Content notes: discussions and depictions of misogyny and, occasionally, arbitrary state violence.
Access notes: mix of bright and dark images, some fast cuts and loud sounds (singing, instrumental music).
Curated by misha irekleh
Reviews
‘There’s a restless, bustling nervous energy to this Georgian movie from 1978; it’s a romantic comedy of manners from director and co-writer Lana Gogoberidze with a freewheeling kind of New Wave feel, set in a city for which the term Swinging Tbilisi isn’t quite right, but certainly a busy, modern place for busy, modern people.’
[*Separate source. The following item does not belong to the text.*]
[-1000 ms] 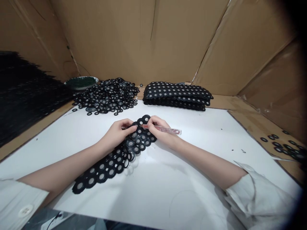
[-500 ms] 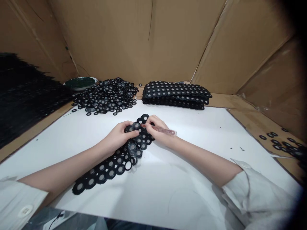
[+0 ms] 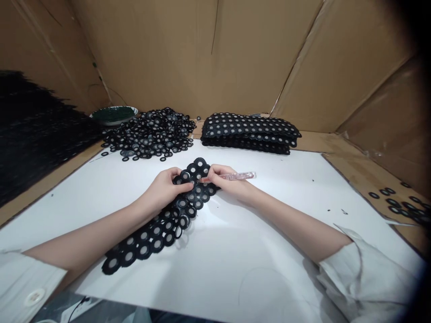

Peter Bradshaw, 4/5 stars, The Guardian
‘Lana Gogoberidze is part of a women filmmaker generation who put women issues on screen from a female perspective. Not unlike the French feminist film movement, her film proclaims that there are things that exceed men’s understanding on women matters, and thus women should take control of cinematic means and openly speak about what concerns them. This is precisely what Sofiko does in the film, perhaps as a prolongation of the director herself, but still she is less of a militant feminist and more of a woman with her double existence (family-work). Her activism suggests that under certain circumstances, being conscious of and challenging the impossibility that is demanded from a woman to simultaneously be a mother/wife and still work independently, is a fundamental form of being politically active in a community.’